Дела любви I том - страница 6







II

A. ВЫ ДОЛЖНЫ ЛЮБИТЬ


«Но вторая заповедь подобна ей: возлюби ближнего твоего, как самого себя». (Матфея 22:29).



Любая речь, особенно её фрагмент, обычно предполагает нечто, из чего она исходит. Поэтому тому, кто желает принять эту речь или утверждение к рассмотрению, должен сначала найти эту предпосылку, а затем уже отталкиваться от неё. Так и в прочитанном нами тексте содержится предпосылка, которая, хотя и стоит на последнем месте, тем не менее является началом. Ведь когда говорится: «Возлюби ближнего твоего, как самого себя», то в этом содержится предпосылка, что каждый человек любит самого себя. Это христианская предпосылка, поскольку христианство, в отличие от этих честолюбивых мыслителей12, никогда не начинает без предпосылки или с лестной предпосылки.
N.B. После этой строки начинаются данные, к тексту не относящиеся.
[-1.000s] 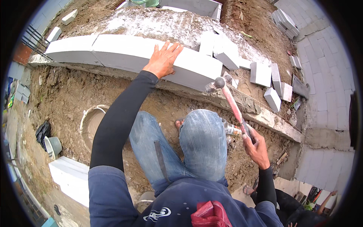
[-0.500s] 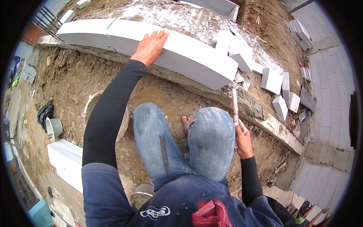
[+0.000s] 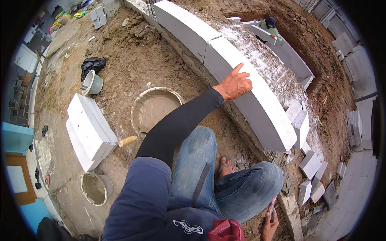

Разве осмелимся мы отрицать, что христианство предполагает именно это? Но, с другой стороны, разве может ли кто-нибудь так превратно понять христианство, чтобы считать, будто его цель —учить тому, чему единодушно – увы, и всё же разделяя – учит мирская мудрость, что «каждый ближе всего к самому себе»? Разве может кто-нибудь превратно понять это так, будто цель христианства – утверждать себялюбие? Напротив, его цель – лишить нас эгоизма. Ведь этот эгоизм заключается в любви к себе; но если человек должен любить ближнего своего, «как самого себя», тогда заповедь, как отмычкой, срывает замок самолюбия, и тем самым вырывает его у человека. Если бы заповедь о любви к ближнему выражалась как-то иначе, чем этой маленькой фразой: «как самого себя», которая одновременно так проста в употреблении и в то же время обладает напряжением вечности, то заповедь не смогла бы справиться с любовью к себе. Это «как самого себя» не колеблется в своей цели, и с неумолимой строгостью вечности проникает в самые сокровенные тайники, где человек любит себя; оно не оставляет эгоизму ни малейшего оправдания, ни малейшей отговорки. Как странно! Можно вести длинные и содержательные речи о том, как человек должен любить своего ближнего; и после того, как все речи были услышаны, любовь к себе всё равно будет находить себе оправдания и отговорки, потому что тема полностью не исчерпана, все случаи не рассмотрены, потому что всегда что-то забыто, что-то недостаточно чётко и связно выражено и описано.

Но это «как самого себя»! Конечно, ни один борец не может так крепко зажать своего противника, как эта заповедь сжимает эгоизм, который не может сдвинуться с места.

Поистине, когда эгоизм вступает в борьбу с этим словом, которое, однако, так легко понять, что никому не нужно ломать над этим голову, тогда он поймёт, что вступил в борьбу с более сильным. Как Иаков хромал после того, как боролся с Богом13, так должен быть сломлен и эгоизм, если он будет бороться с этим словом, которое не желает научить человека не любить себя, а, напротив, желает научить его истинной любви к себе. Как странно! Какая борьба столь продолжительна, столь ужасна, столь сложна, как борьба эгоизма в свою защиту? И однако христианство всё решает одним ударом. Всё происходит быстро, как по мановению руки, всё решается, как вечное решение воскресения, «вдруг, во мгновение ока»14: христианство предполагает, что человек любит себя, и лишь добавляет к этому слово о любви к ближнему – «как к самому себе». И всё же между первым и последним – вечное различие.

Но действительно ли это высшая форма любви? Разве нельзя любить человека больше, чем самого себя? Ведь речь восторженного поэта слышна во всём мире. Так может быть, тогда христианство не смогло взлететь так высоко, так что оно, вероятно ещё и в силу того, что обращается к простым, обычным людям, так и застряло в требовании любить ближнего «как самого себя»? Может быть, и потому, что вместо воспеваемого поэтами объекта высокопарной любви – «возлюбленного», «друга», оно ставит такого весьма непоэтичного «ближнего»? Ибо любовь к ближнему, конечно, не воспета ни одним поэтом, как и любовь к нему «как к самому себе». Может быть, так и должно быть? Или же, делая уступку воспеваемой поэтом любви по сравнению с заповеданной любовью, мы должны смиренно превозносить христианское благоразумие и понимание жизни, потому что оно более трезво и более твёрдо стоит на земле, возможно, в том же смысле, что и в пословице: «Люби меня меньше, но люби меня дольше»?